All for the crime of trusting the LayerZero Labs team and their infra, using a 1/1 config that ~50% of LZ OApps use (per @Dune), that the LZ Labs DVN supported (until it was blocked), and that the LZ Labs team monetized (DVN fees)
Why take responsibility, and therefore legal liability, over the exploit when finger pointing is just as good
👆👉👇👈
And nevermind the fact that there are multiple chains in the LZ docs where the LZ Labs DVN is the only one listed, and therefore the only possible config !
Why did the LZ Labs DVN support a 1/1 config up until now if it was such an obviously dangerous thing?

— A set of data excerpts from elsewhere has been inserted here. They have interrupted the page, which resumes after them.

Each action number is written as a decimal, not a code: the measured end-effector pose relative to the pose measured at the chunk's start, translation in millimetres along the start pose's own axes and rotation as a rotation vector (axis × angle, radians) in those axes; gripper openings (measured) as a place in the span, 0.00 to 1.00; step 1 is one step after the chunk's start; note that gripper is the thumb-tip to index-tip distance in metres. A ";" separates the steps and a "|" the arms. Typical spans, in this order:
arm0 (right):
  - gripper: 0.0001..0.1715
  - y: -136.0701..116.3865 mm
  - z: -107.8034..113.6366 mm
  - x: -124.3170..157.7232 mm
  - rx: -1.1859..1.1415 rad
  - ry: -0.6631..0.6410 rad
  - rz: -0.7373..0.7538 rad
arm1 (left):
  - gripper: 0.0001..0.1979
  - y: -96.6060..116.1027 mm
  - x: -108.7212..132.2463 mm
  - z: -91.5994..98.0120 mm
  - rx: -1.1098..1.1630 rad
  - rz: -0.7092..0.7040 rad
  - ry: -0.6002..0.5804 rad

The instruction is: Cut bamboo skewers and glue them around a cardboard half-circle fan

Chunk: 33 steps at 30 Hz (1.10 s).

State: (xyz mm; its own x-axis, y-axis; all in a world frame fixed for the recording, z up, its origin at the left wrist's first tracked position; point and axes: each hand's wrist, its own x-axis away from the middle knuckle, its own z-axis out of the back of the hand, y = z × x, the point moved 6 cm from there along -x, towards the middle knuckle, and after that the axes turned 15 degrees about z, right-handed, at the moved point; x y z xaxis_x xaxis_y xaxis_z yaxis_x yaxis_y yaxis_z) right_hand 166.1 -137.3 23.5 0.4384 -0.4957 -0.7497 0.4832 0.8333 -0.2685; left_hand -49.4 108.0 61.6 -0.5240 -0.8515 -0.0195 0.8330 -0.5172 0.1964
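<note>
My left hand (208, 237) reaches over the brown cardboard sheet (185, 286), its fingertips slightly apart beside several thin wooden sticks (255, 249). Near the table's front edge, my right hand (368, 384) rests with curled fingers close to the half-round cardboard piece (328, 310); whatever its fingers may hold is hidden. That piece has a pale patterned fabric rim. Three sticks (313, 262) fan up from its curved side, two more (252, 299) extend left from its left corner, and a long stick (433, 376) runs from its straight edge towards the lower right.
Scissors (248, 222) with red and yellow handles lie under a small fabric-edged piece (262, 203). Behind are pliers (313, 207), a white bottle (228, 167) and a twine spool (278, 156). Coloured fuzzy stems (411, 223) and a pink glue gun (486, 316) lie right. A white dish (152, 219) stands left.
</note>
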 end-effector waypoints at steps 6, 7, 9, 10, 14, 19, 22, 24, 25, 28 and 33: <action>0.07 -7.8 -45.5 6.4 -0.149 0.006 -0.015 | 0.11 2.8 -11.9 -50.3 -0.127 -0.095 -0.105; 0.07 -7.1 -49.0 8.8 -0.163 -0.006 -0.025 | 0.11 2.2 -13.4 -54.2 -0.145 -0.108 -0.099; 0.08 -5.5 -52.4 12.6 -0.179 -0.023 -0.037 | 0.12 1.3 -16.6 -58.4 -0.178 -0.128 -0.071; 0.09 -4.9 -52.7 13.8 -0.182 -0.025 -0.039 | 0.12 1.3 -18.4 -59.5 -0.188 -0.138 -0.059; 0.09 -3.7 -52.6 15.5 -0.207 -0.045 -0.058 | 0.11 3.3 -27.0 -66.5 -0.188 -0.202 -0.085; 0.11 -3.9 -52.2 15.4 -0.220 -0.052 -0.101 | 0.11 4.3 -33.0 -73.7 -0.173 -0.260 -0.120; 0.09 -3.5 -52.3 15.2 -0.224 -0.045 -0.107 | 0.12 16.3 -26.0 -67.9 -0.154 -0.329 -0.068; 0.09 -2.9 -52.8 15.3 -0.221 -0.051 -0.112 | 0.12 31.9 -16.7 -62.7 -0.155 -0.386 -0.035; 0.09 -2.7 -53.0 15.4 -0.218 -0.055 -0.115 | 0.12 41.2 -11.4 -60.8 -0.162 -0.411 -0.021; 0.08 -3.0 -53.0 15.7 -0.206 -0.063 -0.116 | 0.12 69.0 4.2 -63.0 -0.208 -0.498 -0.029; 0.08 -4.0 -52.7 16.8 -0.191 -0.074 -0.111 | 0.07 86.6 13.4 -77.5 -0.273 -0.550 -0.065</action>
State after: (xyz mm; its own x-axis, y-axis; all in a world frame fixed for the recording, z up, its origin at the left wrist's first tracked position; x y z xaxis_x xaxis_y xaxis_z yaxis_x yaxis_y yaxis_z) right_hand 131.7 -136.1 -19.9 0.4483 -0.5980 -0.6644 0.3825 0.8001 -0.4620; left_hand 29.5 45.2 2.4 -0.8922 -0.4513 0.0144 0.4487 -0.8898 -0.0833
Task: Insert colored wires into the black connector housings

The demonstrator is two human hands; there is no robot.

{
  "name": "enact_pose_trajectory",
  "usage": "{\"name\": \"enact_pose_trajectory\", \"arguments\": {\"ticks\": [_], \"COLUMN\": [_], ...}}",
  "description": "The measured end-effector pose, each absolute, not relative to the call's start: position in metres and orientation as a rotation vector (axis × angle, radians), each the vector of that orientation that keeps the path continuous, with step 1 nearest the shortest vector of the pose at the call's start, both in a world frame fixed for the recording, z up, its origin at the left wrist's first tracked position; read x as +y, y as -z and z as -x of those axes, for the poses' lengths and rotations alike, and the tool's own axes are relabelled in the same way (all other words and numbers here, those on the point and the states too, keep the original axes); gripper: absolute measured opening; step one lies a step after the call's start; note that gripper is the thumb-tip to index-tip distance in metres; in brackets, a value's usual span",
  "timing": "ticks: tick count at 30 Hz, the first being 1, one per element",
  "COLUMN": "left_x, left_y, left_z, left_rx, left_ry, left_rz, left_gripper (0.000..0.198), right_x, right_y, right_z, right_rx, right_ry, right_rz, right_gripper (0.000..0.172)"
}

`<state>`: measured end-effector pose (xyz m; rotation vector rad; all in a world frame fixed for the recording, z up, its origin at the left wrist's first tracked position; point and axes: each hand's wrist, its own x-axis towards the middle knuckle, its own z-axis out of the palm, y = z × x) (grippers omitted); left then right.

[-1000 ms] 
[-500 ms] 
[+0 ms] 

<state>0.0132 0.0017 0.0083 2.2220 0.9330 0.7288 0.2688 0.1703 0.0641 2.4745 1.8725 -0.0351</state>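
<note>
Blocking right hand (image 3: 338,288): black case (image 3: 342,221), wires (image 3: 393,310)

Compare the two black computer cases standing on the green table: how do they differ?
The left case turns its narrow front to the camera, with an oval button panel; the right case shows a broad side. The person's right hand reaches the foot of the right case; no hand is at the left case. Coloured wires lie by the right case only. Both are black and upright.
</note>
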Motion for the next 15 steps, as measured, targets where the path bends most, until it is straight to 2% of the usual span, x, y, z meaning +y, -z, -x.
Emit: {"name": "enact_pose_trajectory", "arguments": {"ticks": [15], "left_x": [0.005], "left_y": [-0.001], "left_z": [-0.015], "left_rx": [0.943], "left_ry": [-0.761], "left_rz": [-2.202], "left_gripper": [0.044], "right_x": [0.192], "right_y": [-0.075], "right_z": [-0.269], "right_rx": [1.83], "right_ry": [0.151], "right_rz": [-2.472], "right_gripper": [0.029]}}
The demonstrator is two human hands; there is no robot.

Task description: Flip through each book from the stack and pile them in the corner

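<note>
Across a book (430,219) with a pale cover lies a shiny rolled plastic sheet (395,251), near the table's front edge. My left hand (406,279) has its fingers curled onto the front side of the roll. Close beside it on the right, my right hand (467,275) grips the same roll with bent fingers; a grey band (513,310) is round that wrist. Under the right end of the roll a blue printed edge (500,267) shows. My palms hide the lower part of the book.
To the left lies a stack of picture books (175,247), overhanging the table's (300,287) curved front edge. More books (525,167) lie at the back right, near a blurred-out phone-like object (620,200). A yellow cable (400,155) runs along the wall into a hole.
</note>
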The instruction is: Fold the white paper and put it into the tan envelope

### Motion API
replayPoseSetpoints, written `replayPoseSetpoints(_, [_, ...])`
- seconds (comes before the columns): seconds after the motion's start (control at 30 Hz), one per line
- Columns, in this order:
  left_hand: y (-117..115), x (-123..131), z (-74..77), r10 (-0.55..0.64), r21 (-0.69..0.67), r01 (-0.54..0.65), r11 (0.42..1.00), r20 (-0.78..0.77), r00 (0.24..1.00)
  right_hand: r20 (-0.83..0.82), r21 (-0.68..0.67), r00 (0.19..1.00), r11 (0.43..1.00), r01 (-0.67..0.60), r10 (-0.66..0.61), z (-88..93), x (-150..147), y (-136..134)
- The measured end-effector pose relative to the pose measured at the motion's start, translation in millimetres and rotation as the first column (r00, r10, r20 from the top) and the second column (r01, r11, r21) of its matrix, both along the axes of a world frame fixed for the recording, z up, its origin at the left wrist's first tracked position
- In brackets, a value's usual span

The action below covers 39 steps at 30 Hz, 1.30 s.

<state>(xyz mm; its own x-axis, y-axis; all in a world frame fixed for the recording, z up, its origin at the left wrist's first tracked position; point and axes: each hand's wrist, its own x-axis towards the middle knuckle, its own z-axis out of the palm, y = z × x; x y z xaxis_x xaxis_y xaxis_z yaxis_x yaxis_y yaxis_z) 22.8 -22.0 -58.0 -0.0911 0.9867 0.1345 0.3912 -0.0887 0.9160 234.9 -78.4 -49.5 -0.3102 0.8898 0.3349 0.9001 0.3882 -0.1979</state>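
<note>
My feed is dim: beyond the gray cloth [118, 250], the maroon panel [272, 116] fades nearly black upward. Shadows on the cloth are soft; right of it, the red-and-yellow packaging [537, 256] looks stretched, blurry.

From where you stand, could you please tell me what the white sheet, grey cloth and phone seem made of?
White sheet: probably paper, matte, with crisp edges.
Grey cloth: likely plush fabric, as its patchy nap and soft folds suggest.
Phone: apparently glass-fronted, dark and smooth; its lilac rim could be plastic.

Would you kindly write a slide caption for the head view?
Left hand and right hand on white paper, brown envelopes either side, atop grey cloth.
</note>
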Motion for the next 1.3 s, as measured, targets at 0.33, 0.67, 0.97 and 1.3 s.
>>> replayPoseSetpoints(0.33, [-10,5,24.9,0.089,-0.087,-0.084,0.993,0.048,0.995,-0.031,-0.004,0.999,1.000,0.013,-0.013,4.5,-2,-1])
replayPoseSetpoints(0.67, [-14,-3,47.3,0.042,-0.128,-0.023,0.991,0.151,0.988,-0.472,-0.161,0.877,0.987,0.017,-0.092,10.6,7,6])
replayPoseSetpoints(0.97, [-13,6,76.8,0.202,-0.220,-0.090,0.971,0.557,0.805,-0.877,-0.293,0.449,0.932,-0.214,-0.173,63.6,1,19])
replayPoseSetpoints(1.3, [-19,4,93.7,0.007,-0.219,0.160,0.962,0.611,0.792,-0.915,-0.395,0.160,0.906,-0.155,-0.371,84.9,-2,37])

Why isn't this config blocked at the protocol level if its always been so obviously bad?
People have been pointing out the massive centralization problem in the LayerZero ecosystem for YEARS now, including the 2/2 multisig Stargate bridge run by the LZ Labs team (does anyone genuinely think a 2/2 multisig bridge setup is really all that much better than 1/1?)
But only after the $292M bridge hack is such centralization now such an obvious risk, give me a break
Why should anyone integrate LayerZero, knowing they're going to be thrown under the bus as disposable meat the moment the LZ Labs fucks up and gets hacked by North Korea?